Deuxième histoire : Un petit garçon et une petite fille
Dans une grande ville vivaient deux enfants, un garçon et une fille. Il s’appelait Kay et elle s’appelait Gerda. Leurs parents vivaient proches l’un de l’autre, dans des greniers voisins. À leurs fenêtres, leurs parents avaient disposé chacun une grande boîte en bois dans lesquelles poussaient des roses magnifiques. En été, quand le soleil brillait et que les roses s'épanouissaient, les enfants pouvaient se retrouver en un grand pas. En hiver, ils devaient d'abord descendre de nombreux escaliers et ensuite en monter encore. Dehors, de la neige tourbillonnait. À cet endroit, ils retrouvaient grand-mère. Un jour de pluie, Gerda dit à grand-mère : « Grand-mère, je pense qu’il neige ! » et grand-mère répondit: « L’été ? Non Gerda, les abeilles blanches ne fourmillent pas encore ; c’est juste un blizzard, une tempête de grêle, ce sera bientôt fini. »
Kay dit : « Comme les abeilles blanches, les flocons de neige volent en hiver – mais ils n’ont pas de reine. »
« Mais bien sûr qu’ils en ont une » dit la grand-mère. « En hiver, quand la neige est la plus épaisse, elle vole, le plus large flocon de tous, des montagnes jusqu'aux rues de la ville. Parfois, elle regarde par les fenêtres, et celles-ci gèlent étrangement, comme si des fleurs glacées étaient peintes dessus. »

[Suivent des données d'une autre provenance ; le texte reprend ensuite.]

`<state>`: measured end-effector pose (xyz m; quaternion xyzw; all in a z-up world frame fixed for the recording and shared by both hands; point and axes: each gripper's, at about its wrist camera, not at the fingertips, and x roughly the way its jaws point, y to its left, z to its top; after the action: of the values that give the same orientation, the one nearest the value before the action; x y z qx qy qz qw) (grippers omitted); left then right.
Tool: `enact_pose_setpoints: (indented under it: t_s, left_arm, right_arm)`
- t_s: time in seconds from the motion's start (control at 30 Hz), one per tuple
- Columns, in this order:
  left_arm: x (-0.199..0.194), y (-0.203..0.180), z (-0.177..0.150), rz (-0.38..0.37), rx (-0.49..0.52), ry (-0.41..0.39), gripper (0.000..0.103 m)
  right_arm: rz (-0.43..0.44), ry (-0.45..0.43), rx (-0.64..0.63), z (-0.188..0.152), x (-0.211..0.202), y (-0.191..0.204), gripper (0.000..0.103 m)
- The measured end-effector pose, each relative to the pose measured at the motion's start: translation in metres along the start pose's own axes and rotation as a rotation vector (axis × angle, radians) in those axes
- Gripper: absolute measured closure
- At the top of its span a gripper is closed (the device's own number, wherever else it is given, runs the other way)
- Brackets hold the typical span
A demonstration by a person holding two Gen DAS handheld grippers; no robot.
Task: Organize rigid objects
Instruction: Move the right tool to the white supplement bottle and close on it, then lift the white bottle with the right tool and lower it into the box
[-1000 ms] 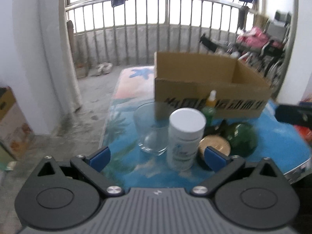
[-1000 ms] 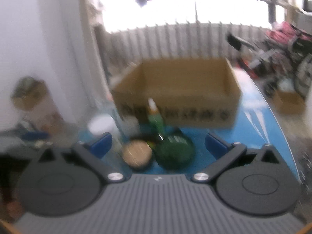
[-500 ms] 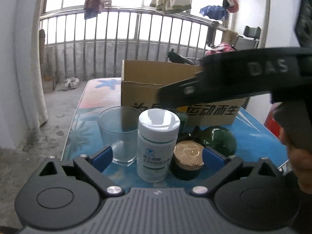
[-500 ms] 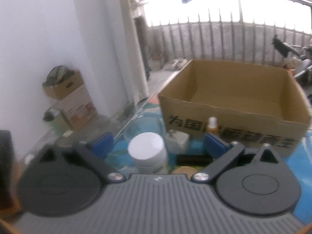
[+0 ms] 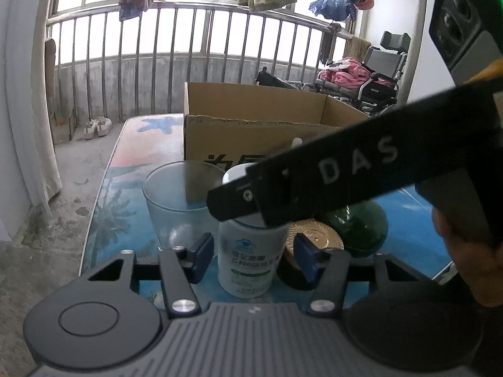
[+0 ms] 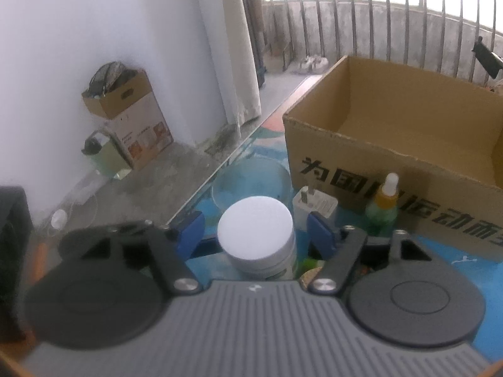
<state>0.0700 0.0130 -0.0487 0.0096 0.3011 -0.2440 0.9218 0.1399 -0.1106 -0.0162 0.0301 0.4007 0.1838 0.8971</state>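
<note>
A white bottle with a white cap stands on the blue patterned table. My left gripper straddles its body low down, jaws closing, with a thin gap still showing at each blue pad. My right gripper comes from above around the cap, jaws closing too, gaps on both sides. Its black finger crosses the left wrist view over the bottle. Behind stands an open cardboard box, nothing visible inside.
Next to the bottle stand a clear glass, a gold-lidded dark jar and a green glass ball. A white plug and a small spray bottle stand against the box. The table edge runs at the left.
Both grippers' jaws have narrowed around the white bottle. The right gripper swung left from the green ball over to the bottle; the left gripper came lower and closer.
</note>
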Motion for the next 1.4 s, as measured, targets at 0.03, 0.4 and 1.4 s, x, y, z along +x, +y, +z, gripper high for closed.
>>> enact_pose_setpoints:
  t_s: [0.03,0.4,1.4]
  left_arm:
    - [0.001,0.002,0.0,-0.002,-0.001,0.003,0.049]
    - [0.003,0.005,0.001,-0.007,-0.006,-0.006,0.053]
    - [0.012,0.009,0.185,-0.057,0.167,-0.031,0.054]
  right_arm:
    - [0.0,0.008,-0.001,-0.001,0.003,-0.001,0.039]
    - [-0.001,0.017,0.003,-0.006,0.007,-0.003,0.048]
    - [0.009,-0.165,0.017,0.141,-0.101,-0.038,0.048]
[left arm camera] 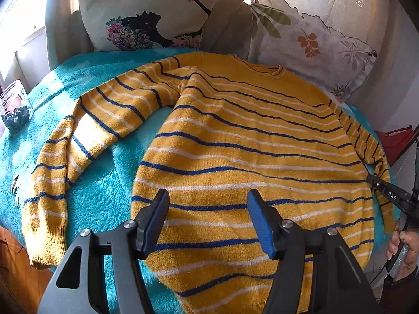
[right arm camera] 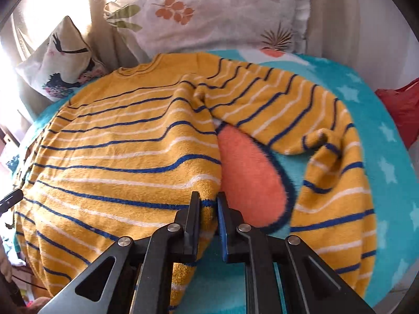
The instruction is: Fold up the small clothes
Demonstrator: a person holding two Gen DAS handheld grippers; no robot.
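Note:
A yellow sweater (left arm camera: 235,136) with blue and white stripes lies flat, front up, on a turquoise fluffy blanket (left arm camera: 104,183), collar at the far side. My left gripper (left arm camera: 207,204) is open and hovers over the sweater's lower body, holding nothing. My right gripper (right arm camera: 208,204) is shut on the sweater's right side edge (right arm camera: 207,209) near the hem; it also shows in the left wrist view (left arm camera: 377,180) at the far right. The sweater's right sleeve (right arm camera: 327,144) lies crumpled on the blanket (right arm camera: 387,130). Its left sleeve (left arm camera: 78,136) curves toward the near edge.
Two printed cushions (left arm camera: 146,13) (left arm camera: 309,39) lean at the back against a beige sofa. A glass jar (left arm camera: 15,110) with dark berries stands at the left on the blanket. A red object (right arm camera: 400,104) lies at the right. An orange patch (right arm camera: 248,178) is part of the blanket.

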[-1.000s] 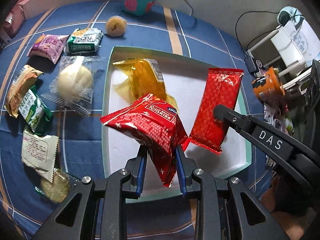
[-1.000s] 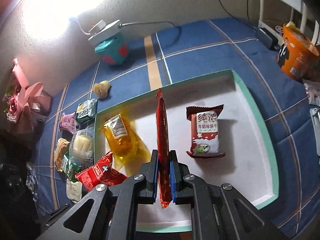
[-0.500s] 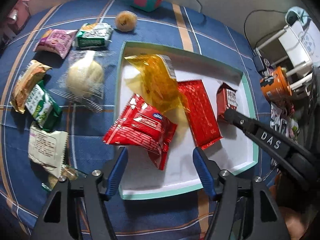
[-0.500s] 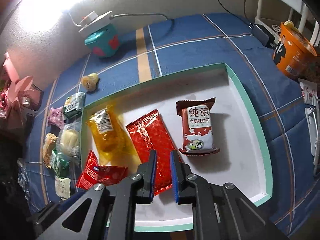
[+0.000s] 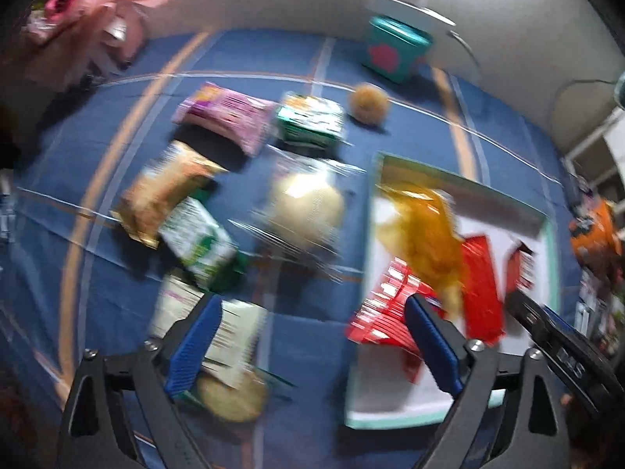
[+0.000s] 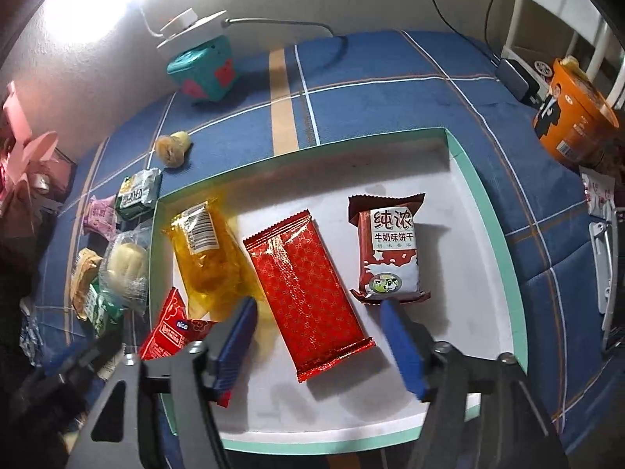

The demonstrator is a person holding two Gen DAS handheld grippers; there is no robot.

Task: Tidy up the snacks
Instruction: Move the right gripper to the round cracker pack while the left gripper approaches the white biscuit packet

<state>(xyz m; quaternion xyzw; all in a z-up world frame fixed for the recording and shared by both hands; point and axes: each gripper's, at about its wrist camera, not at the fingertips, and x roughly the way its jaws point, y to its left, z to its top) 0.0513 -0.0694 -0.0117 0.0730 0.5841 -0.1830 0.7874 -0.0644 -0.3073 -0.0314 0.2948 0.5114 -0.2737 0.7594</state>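
Red snack packet [image 6: 310, 297] flat in tray [image 6: 504, 258], between wide, empty right tongs [image 6: 318, 346]; left tongs [image 5: 308, 348] likewise wide.

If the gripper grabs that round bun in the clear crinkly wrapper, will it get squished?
Probably, if squeezed hard. The bun looks pale, puffy and soft, so it likely dents easily. Its clear wrapper is loose and shiny with a wide floppy edge, so it may crinkle and slip. It seems light for its size, lying flat on the blue cloth, unlikely to roll.
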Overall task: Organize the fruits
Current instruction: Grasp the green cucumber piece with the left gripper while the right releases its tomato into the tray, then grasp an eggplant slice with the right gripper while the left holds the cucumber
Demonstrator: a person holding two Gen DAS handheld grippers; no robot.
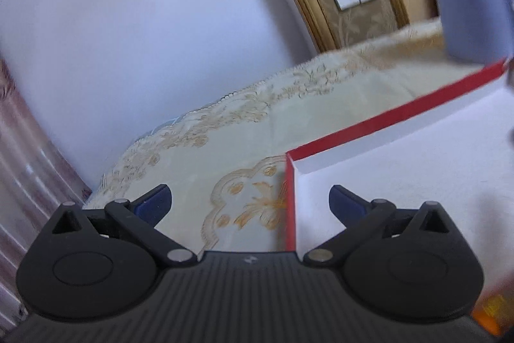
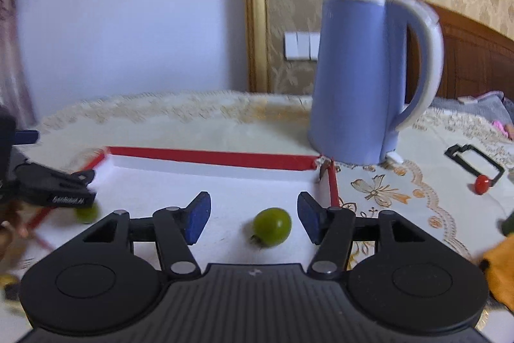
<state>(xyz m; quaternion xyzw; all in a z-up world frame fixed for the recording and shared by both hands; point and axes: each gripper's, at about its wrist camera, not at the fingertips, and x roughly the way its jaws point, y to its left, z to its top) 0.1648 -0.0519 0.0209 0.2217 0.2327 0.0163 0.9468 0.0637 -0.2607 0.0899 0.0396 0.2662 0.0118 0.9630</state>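
Right gripper [image 2: 253, 222], lower centre of its view: jaws spread, pads clear of the green fruit [image 2: 272, 226] lying between them on the white floor of the red-rimmed box [image 2: 212, 157]. Second green fruit [image 2: 86, 213] at lower left, under the left gripper [image 2: 53, 185]. Left gripper jaws spread wide, empty. Blue kettle [image 2: 363, 79] stands upper right, behind the box corner.
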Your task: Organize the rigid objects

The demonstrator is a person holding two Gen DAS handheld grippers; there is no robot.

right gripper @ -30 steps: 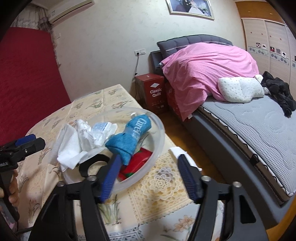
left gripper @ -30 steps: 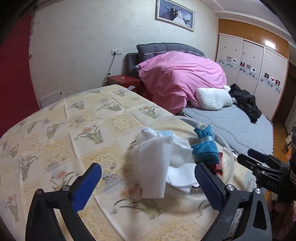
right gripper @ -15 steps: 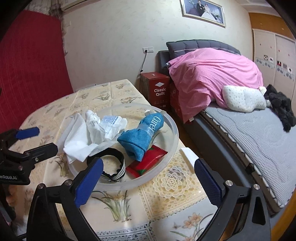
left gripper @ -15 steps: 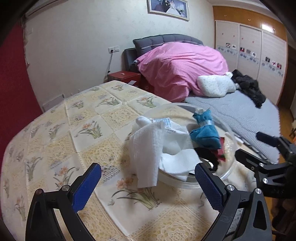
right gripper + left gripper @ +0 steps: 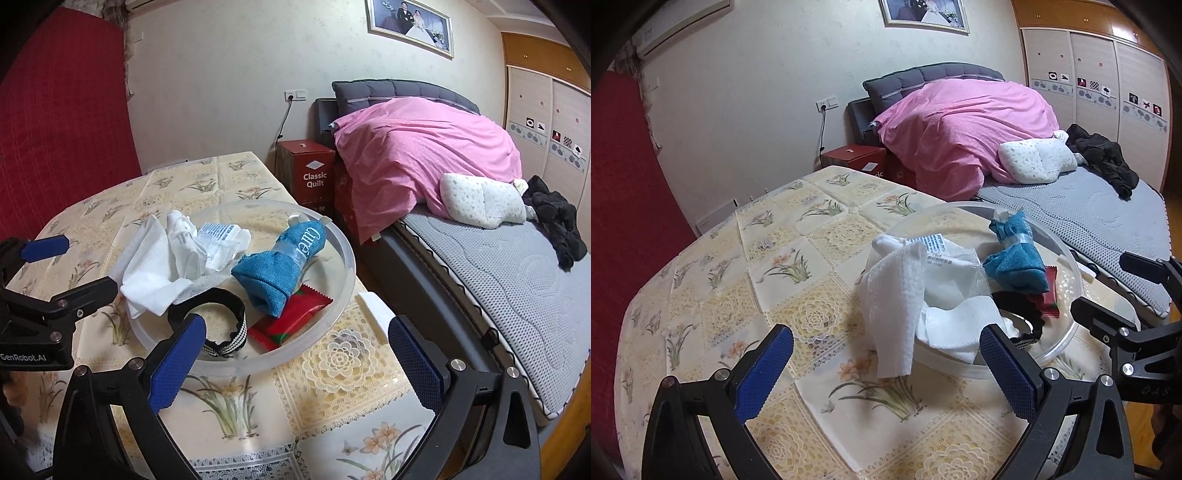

Kay devint provocant : « Qu’elle entre donc, et je la mettrai sur la cuisinière chaude, et je serai heureux de voir comment elle fond. »
Et quand la tempête fut terminée, Kay et Gerda se promenèrent à nouveau joyeusement sur leur petit jardin sur le toit. Pas une rose n’était abîmée par la grêle et ils chantèrent leur chanson préférée sur le secret des belles roses :
Dans un jardin lointain
des roses rares t’attendent.
Au plus beau de leur floraison
elles te gardent un secret.
Tu ne peux pas le voir
Tu ne peux pas l’entendre
Tu peux juste le sentir dans ton cœur.
Si tu veux le connaître
Tu dois le lâcher
Mais si tu le laisses entrer dans ton cœur
Il te mènera à travers la vie.
Quand verrai-je les roses lointaines ?
Quand leur secret me viendra-t-il ?
Soudain Kay sentit quelque chose dans ses yeux, puis sentit comme un poignard dans le cœur. Cela brûlait et mordait comme du feu et de la glace. Gerda fut surprise et essaya de l’aider, mais Kay repoussa son amie : « Ne me touche pas ! Tu joues à quoi ? ».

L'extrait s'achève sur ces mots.